**What to do:**
The data beneath this task is to be duplicated exactly, in its entirety.

(Stored data entries)
┏━━
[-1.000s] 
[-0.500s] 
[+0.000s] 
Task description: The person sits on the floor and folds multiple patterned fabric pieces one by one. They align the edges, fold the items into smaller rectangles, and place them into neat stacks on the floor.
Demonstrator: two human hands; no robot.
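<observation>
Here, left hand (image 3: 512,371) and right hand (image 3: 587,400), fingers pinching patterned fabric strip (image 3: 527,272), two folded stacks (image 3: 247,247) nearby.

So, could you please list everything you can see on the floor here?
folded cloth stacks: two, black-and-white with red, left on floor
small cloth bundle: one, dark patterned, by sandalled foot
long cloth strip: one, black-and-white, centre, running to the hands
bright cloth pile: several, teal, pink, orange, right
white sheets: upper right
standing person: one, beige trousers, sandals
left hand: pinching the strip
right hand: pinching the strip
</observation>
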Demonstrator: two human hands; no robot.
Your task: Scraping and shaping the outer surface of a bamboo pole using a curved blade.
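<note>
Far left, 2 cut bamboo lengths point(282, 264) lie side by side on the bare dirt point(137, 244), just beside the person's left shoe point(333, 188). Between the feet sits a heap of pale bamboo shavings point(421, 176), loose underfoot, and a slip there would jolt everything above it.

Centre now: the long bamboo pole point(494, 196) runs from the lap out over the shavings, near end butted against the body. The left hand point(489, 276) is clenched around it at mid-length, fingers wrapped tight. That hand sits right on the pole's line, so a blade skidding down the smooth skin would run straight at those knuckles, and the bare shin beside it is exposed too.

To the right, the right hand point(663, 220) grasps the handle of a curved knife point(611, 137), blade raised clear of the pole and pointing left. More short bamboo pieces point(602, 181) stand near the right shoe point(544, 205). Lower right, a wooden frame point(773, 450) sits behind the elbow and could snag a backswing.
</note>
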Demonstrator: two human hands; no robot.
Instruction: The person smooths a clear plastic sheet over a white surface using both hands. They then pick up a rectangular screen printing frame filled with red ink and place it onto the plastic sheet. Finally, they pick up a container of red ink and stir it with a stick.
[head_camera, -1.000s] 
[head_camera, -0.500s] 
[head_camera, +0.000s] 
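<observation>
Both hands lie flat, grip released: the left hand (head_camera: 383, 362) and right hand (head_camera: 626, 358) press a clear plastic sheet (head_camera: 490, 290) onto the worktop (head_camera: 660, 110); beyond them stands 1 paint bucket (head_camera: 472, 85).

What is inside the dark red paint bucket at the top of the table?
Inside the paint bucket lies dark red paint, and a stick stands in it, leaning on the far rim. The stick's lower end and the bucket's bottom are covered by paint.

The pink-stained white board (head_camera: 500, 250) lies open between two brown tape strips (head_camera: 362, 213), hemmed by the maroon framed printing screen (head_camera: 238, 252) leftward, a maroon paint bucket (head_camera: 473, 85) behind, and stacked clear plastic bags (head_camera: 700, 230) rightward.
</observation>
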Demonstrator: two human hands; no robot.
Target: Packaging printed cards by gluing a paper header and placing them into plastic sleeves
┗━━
**Solution for this task:**
[-1.000s] 
[-0.500s] 
[+0.000s] 
Task description: The person sits on the floor and folds multiple patterned fabric pieces one by one. They align the edges, fold the items into smaller rectangles, and place them into neat stacks on the floor.
Demonstrator: two human hands; no robot.
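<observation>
Here, left hand (image 3: 512,371) and right hand (image 3: 587,400), fingers pinching patterned fabric strip (image 3: 527,272), two folded stacks (image 3: 247,247) nearby.

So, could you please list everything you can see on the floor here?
folded cloth stacks: two, black-and-white with red, left on floor
small cloth bundle: one, dark patterned, by sandalled foot
long cloth strip: one, black-and-white, centre, running to the hands
bright cloth pile: several, teal, pink, orange, right
white sheets: upper right
standing person: one, beige trousers, sandals
left hand: pinching the strip
right hand: pinching the strip
</observation>
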Demonstrator: two human hands; no robot.
Your task: Scraping and shaping the outer surface of a bamboo pole using a curved blade.
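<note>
Far left, 2 cut bamboo lengths point(282, 264) lie side by side on the bare dirt point(137, 244), just beside the person's left shoe point(333, 188). Between the feet sits a heap of pale bamboo shavings point(421, 176), loose underfoot, and a slip there would jolt everything above it.

Centre now: the long bamboo pole point(494, 196) runs from the lap out over the shavings, near end butted against the body. The left hand point(489, 276) is clenched around it at mid-length, fingers wrapped tight. That hand sits right on the pole's line, so a blade skidding down the smooth skin would run straight at those knuckles, and the bare shin beside it is exposed too.

To the right, the right hand point(663, 220) grasps the handle of a curved knife point(611, 137), blade raised clear of the pole and pointing left. More short bamboo pieces point(602, 181) stand near the right shoe point(544, 205). Lower right, a wooden frame point(773, 450) sits behind the elbow and could snag a backswing.
</note>
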Demonstrator: two human hands; no robot.
Instruction: The person smooths a clear plastic sheet over a white surface using both hands. They then pick up a rectangular screen printing frame filled with red ink and place it onto the plastic sheet. Finally, they pick up a container of red ink and stir it with a stick.
[head_camera, -1.000s] 
[head_camera, -0.500s] 
[head_camera, +0.000s] 
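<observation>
Both hands lie flat, grip released: the left hand (head_camera: 383, 362) and right hand (head_camera: 626, 358) press a clear plastic sheet (head_camera: 490, 290) onto the worktop (head_camera: 660, 110); beyond them stands 1 paint bucket (head_camera: 472, 85).

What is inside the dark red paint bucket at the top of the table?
Inside the paint bucket lies dark red paint, and a stick stands in it, leaning on the far rim. The stick's lower end and the bucket's bottom are covered by paint.

The pink-stained white board (head_camera: 500, 250) lies open between two brown tape strips (head_camera: 362, 213), hemmed by the maroon framed printing screen (head_camera: 238, 252) leftward, a maroon paint bucket (head_camera: 473, 85) behind, and stacked clear plastic bags (head_camera: 700, 230) rightward.
</observation>
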Demonstrator: two human hands; no robot.
Target: Packaging printed cards by gluing a paper header and placing them into plastic sleeves

The response is finished.